So, what does this mean anyway? We have talked about the whole "best friend" idea a lot, so let's talk about this a little. 

What it means, in its simplest terms, is that she thinks before she speaks. How often have we been guilty of the opposite, of speaking before we think? How often have we said something (a quick comment, a small mean remark) and wished we could take it back? The wise person has learned that nothing which is ever said can be "taken back" effectively. 

A woman who opens her mouth in wisdom is not, thereby, "repressing" herself. She is disciplining herself. She has learned that her husband (and children and everyone else) has feelings, too, and that a concern for their feelings is wise and godly concern.

This is hardest for those who were raised by people who were not wise in their language. Many parents (too many parents) simply dump whatever they are thinking on their children. Many women were raised by mothers who did not control their words at all, but were hurtful. Many fathers were harsh and unfair, even cruel and cutting. We all know the things that were said in our youth. 

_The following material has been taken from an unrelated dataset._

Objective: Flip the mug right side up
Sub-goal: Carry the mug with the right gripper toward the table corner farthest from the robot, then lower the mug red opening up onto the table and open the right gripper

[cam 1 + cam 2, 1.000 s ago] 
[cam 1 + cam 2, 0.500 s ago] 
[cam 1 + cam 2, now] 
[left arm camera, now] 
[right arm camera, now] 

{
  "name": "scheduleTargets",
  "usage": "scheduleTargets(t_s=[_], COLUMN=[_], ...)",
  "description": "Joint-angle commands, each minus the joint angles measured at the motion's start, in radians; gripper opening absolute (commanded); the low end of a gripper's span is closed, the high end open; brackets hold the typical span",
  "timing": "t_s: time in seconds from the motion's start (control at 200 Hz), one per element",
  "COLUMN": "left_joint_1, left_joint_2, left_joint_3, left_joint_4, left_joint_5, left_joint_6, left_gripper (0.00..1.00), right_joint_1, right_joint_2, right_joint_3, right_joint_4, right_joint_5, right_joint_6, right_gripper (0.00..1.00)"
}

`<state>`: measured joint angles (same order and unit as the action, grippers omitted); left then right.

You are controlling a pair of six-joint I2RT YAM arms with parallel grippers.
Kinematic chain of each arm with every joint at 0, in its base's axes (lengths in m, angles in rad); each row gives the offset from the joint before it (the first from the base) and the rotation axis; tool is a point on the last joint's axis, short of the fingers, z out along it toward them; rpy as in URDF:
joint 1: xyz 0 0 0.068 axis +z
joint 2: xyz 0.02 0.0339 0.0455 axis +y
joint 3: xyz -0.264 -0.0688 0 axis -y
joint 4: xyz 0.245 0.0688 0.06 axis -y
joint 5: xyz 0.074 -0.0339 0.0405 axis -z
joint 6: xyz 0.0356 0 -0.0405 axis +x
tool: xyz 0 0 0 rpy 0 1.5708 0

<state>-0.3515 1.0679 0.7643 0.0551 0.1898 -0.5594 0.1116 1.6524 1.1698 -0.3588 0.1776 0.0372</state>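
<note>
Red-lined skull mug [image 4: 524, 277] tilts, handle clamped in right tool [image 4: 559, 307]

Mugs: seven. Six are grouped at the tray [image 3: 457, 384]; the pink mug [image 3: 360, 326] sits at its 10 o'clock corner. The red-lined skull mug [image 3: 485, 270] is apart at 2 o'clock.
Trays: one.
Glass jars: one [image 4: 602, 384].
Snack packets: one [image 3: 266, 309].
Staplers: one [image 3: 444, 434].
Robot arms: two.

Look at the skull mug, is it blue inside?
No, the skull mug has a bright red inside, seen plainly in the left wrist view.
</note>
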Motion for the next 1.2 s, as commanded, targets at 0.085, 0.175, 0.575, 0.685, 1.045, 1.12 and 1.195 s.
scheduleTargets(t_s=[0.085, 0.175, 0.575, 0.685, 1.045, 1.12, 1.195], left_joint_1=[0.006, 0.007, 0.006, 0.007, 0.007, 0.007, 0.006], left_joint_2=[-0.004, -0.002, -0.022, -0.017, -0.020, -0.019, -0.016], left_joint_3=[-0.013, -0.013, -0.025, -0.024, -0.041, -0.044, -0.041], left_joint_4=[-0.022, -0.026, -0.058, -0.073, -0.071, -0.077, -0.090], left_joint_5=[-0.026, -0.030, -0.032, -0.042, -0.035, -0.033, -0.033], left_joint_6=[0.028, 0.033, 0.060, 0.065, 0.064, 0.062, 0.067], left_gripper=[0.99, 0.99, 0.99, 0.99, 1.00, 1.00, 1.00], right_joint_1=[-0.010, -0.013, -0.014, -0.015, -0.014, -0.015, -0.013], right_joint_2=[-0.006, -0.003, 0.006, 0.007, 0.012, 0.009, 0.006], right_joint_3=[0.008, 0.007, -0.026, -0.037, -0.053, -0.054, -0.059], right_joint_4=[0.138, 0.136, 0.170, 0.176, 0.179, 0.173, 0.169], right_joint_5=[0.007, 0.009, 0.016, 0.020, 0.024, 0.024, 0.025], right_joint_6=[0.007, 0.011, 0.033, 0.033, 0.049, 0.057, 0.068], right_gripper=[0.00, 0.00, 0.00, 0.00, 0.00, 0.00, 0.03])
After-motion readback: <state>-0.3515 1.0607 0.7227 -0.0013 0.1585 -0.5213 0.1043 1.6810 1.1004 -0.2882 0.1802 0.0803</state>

But you may not realize how much what happened in your youth has affected how you interact with your family. There are women (and men) whose language in the home is cold and, yes, cruel. They insult out of habit, not out of evil. They have learned (from their experience as children) that a wife can be abused and must "stand up for herself," and they do not realize that their husband is not like their father. 

You've seen them. At the mall, at restaurants, at public events, all the parents whose children are learning the same lessons of bitterness and cutting remarks. There are people whose tone of voice communicates hatred, even though they do not hate. There are people whose choice of words is bitter, although they are not bitter. You can recognize them when the husband or child reacts to their display of anger, and they respond with "no, I'm not mad." But they acted mad.
 
You hear it in the cursing used in commonplace conversations between parents and children. You see it in the way they grab their children and jerk them around. You see it in little asides and cutting comments. You see its results in the way the children react to their parents and the way the parents react to each other. Sometimes, it has become so much a part of who they are that they seem to be unaware of the horror with which everyone views them.

The excellent wife knows that her words are of tremendous importance in the home. She can be a great source of good, of peace, of a loving home. Or she can be the source of bitterness, hurt feelings, and a desire to escape. 

How do you open your mouth in your home? In wisdom? Or in carelessness and self-deception? An excellent wife opens her mouth in wisdom, and her family is warmed and nourished by her words.